There are also places in the world where, say, my dog would be considered a meal rather than a pet. Is that any different from the way I consider a pig a meal and not a pet? (Although I've seen plenty of cute pig videos to know that they could make good pets.) There are also places in the world where a cow is considered a sacred animal instead of a meal, but that standard is placed in a religious context that (some would argue) has a more objective meaning behind it than "look at this cute doggo gif, I could never kill and eat this animal."
All my preferences on which animals I should and shouldn't eat are completely arbitrary and rely on subjective emotional appeal. Does this mean that I've been a hypocrite this whole time, Auntie? Does this mean that I should become a vegetarian?
Which is not to say that you shouldn't become a vegetarian, of course! What you eat and why, to employ a favorite and tragically under-utilized expression, is no skin off my ass. But if you're going to swear off meat, please let that be a decision you make for your own reasons, according to your own principles—and not just because your friend hit you with an absurd guilt trip over your dietary choices dressed up in the guise of "just posing a question," and especially not when the guilt trip is founded on such an incredibly silly argument. Why would you eat a chicken, but not a parrot? I don't know, dude; why do you wear boots made of suede or leather, but not the skin of a cat? Why would you eat cheese made from goat's or cow's milk, but not the milk from a human breast? I mean, the taboos surrounding cat leather or human boob cheese are just as arbitrary as the ones surrounding fried parrot sandwiches, but there are also really concrete and logical reasons behind the preference for certain animals and animal products as a source of food. As you said, you probably would eat a wild animal if you were desperate and it was the only thing available—but because you're not desperate, and because chickens are easy and cost-effective to keep as farm animals and yield much more (and more palatable) meat than a parrot, they're what's in your sandwich. And sure, that's partly a cultural thing, but it's also a circle-of-life thing. Chickens are natural prey; even other birds, including hawks and owls, will eat one if they have the chance.

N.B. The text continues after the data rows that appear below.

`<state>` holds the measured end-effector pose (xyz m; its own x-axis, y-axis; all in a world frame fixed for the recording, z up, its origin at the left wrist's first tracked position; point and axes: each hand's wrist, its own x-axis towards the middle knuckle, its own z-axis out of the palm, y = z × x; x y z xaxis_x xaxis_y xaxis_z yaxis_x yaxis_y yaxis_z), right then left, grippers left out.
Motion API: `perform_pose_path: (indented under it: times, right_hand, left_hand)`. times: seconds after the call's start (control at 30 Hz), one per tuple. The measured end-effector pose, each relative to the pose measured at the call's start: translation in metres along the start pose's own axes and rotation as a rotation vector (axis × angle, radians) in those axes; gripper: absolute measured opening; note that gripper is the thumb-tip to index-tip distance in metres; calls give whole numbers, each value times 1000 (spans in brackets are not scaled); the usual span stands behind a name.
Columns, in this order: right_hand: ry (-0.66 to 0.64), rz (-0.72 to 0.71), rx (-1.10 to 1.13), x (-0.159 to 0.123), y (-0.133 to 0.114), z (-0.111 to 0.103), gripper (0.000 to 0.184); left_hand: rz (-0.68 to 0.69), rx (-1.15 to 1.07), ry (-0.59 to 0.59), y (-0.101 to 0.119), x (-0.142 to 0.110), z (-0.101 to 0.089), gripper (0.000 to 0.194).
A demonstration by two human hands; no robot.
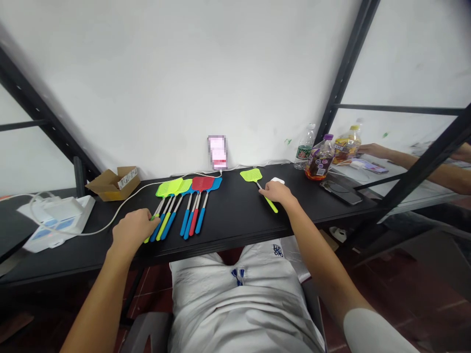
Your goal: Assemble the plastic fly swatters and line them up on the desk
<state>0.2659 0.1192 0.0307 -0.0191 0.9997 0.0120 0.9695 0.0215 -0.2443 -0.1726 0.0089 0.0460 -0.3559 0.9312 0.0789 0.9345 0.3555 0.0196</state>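
Left hand (134,229) curled over handle ends of fly swatter row (186,203) on black table (228,215) | right hand (278,191) gripping lone yellow fly swatter (257,182) mid-handle, head flat on table | bottles (319,159) far right.

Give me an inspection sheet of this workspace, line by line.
Surface: black tabletop, matte.
Job's things: row of green, red and blue plastic fly swatters; lone yellow-green fly swatter.
Clutter: open cardboard box, white device, three drink bottles, dark phone.
Hands: left hand on the row's handles; right hand on the lone swatter's handle.
Cables: white cable across the table.
Surroundings: white wall, black metal frame, another person's arm.
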Motion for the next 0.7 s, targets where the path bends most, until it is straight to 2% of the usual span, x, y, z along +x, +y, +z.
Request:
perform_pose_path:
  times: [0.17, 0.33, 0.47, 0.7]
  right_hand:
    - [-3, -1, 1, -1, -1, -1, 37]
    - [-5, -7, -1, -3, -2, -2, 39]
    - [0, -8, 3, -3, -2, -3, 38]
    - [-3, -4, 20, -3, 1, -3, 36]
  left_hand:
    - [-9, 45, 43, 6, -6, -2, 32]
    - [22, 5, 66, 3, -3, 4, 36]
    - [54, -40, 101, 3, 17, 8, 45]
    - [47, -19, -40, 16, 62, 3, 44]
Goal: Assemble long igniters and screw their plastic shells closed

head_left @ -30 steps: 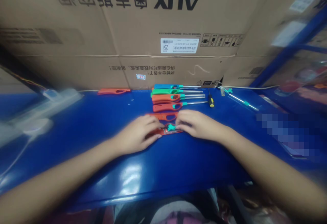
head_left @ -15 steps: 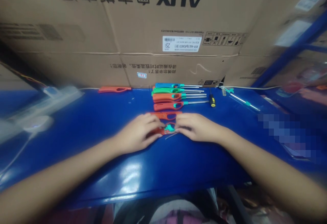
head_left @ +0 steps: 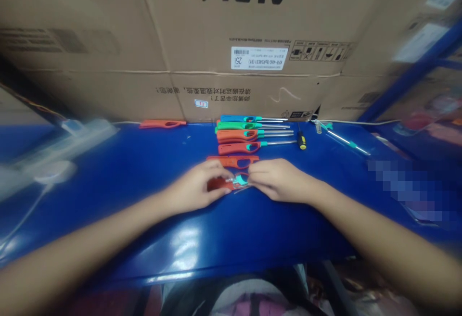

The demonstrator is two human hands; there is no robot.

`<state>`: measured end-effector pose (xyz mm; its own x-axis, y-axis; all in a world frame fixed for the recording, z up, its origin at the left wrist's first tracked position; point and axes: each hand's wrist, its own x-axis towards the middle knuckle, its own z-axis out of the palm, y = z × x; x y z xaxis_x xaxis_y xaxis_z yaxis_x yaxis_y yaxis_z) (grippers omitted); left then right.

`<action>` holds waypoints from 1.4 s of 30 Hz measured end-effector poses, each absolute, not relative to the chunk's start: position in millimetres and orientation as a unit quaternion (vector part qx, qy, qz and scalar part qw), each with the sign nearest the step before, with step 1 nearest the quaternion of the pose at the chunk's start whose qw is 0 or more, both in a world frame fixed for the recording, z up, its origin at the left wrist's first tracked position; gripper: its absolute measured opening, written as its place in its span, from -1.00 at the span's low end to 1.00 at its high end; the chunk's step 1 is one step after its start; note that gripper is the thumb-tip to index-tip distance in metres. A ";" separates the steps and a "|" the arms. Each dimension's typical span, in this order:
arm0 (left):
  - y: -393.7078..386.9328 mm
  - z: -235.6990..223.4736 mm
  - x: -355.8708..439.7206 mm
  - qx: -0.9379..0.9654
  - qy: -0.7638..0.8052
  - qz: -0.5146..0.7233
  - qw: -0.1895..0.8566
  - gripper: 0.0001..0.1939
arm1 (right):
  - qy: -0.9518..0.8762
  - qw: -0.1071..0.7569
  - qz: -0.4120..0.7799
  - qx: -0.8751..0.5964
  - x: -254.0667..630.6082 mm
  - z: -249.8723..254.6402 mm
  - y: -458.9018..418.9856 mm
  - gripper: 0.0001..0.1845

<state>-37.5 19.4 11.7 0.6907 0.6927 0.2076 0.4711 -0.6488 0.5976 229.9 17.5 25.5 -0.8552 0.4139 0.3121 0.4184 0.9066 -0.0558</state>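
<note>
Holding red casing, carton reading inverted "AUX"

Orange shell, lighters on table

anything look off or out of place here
A metal tube with teal fittings lies slanted at the right with no handle, unlike the lighters in the row. The cardboard has its print upside down. The red casing at the left hand seems open, metal parts exposed.

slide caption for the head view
Left hand and right hand at a red utility lighter casing, more utility lighters lying beyond.
</note>
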 end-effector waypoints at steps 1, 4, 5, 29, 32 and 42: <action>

To be clear, none of this is to say that there aren't good and compelling reasons to avoid meat, or eat less of it. Human consciousness does give us the unique capacity to feel like hypocrites when we choose to eat some animals but not others, or to feel guilty for eating meat at all, and that's something we all have to reckon with. In your case, since you're so troubled by the realization that your eating habits are at least partially influenced by geographic and cultural factors, I'd suggest reading up on the global history of animal husbandry to get a better understanding of how and why certain animals came to be domesticated for slaughter, while others were used for transportation or companionship. You might also want to investigate the history of culinary taboos—including the religious edicts against eating beef, pork, or shellfish—to better understand how practical concerns over health, cleanliness, and scarcity of resources often ended up being codified into moral/spiritual law. And if you're not sure how you feel about the ethics of consuming animals, then by all means, get familiar with the various angles of that debate until you can make an informed, critical decision that's in line with your personal principles. There's no shortage of thoughtful, scientific, and philosophical work out there to engage with. (If you're looking for a place to start, Temple Grandin's work and writings are very insightful and informative, even if you don't share her perspective on the ethics of animal slaughter.)
In other words, wrestle with this the way you'd wrestle with any complex issue. Be interested, be critical, be skeptical, and be open to revising your views depending on what you learn. And at the end, what you eat will still be nobody's business but yours—but whatever your sandwich is made of, you can be confident that you're eating it for reasons that make logical and moral sense to you.